The workflow of the algorithm is described in Fig. 2. First, the two images to be compared are loaded by the use of a custom AFM image loading module that accepts standard measurement file formats. Then, the reference channels - in most cases topographies - are extracted from both images, and processed through the OpenCV computer vision library in order to find pairs of matching key-points between the two images, yielding an array of points with their respective (x, y) coordinates in both images. The initial detection of features is performed by the use of off-the-shelf methods relying on the multi-scale analysis of local variations which allow to extract unique features such as edges, corners or objects.
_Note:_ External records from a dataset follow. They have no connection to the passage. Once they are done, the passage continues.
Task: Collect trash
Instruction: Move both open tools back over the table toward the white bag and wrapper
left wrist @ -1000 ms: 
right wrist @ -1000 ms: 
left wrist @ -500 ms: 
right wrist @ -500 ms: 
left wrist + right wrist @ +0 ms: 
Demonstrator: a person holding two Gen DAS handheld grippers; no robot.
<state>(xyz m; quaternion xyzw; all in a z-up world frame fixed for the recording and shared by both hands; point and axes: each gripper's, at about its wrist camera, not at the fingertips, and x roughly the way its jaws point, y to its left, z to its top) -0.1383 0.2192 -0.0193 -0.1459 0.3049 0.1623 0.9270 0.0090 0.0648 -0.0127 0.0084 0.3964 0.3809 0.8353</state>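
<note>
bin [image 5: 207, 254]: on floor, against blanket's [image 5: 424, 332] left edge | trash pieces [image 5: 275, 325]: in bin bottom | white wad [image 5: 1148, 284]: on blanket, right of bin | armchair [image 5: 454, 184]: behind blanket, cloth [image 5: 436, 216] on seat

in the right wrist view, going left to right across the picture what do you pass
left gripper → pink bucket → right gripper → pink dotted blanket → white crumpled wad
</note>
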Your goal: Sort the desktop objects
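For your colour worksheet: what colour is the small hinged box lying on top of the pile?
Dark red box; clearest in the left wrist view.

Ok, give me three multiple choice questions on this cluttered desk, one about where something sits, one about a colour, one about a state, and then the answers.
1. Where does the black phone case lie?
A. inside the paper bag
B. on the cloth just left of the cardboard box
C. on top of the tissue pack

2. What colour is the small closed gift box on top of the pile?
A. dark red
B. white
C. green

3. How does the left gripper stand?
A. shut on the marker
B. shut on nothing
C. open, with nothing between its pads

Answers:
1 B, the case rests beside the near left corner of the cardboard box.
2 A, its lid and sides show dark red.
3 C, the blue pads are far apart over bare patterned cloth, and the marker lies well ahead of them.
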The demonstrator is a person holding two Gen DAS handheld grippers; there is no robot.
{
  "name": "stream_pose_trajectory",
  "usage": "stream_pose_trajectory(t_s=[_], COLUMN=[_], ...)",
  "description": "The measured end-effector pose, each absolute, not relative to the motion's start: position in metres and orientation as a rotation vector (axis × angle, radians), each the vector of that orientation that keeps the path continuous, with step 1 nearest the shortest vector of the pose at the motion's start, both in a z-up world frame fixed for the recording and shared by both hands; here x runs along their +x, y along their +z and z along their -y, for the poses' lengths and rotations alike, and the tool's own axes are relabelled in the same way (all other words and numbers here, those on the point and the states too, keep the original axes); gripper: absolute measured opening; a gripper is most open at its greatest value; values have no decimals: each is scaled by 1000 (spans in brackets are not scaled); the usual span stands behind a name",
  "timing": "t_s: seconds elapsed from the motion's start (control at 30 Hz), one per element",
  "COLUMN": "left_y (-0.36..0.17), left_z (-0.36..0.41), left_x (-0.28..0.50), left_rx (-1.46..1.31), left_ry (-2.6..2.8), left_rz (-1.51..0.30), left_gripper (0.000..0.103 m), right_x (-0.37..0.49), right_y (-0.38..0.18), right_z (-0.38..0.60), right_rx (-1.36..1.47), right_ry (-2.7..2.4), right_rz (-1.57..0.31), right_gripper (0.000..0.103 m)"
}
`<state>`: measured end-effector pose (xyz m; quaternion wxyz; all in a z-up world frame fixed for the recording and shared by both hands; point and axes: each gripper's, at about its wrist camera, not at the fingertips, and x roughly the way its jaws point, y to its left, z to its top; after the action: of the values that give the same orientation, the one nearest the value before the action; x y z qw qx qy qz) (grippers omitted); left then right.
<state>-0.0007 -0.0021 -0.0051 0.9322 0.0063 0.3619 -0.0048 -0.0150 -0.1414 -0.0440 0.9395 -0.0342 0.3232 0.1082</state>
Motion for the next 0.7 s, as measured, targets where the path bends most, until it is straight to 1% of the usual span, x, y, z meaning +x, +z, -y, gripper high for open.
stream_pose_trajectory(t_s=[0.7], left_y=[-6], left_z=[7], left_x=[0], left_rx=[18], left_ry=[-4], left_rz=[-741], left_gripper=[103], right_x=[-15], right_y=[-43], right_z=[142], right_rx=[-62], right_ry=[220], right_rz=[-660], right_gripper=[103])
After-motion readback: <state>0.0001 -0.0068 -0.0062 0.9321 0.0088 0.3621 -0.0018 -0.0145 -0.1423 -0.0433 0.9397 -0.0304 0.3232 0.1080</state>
In our case, feature detection with the SURF (Speeded-Up Robust Features)14 and ORB (Oriented FAST and Rotated BRIEF)15 algorithms has given the best results during testing. The resulting features are then analyzed between both images by a FLANN (Fast Library for Approximate Nearest Neighbours) matcher16, designed for nearest neighbor search, generating a complete set of matching pairs of points between the first and second measurement. These two sets of positions are then used in order to find a polynomial transform of the coordinates between the first and second images by means of the scikit-image transformations module. This transform is finally applied onto the auxiliary channels such as the phase and the current through the use of the coordinate mapping function of the scipy n-dimensional image module in order to generate a final corrected image. The complete implementation in Python can be found in the Supplementary Materials as well as on the GitHub repository provided17.

Figure 2
figure 2

Illustration of the algorithm workflow. Images are loaded with a Python script (a), and the topographic channels are analysed through a computer vision algorithm in order to find a complete set of matching points (b). The matching points are then used to generate a coordinate transform (c,d) which is finally applied to the auxiliary data channels (e), enabling nanoscale correlations to be extracted.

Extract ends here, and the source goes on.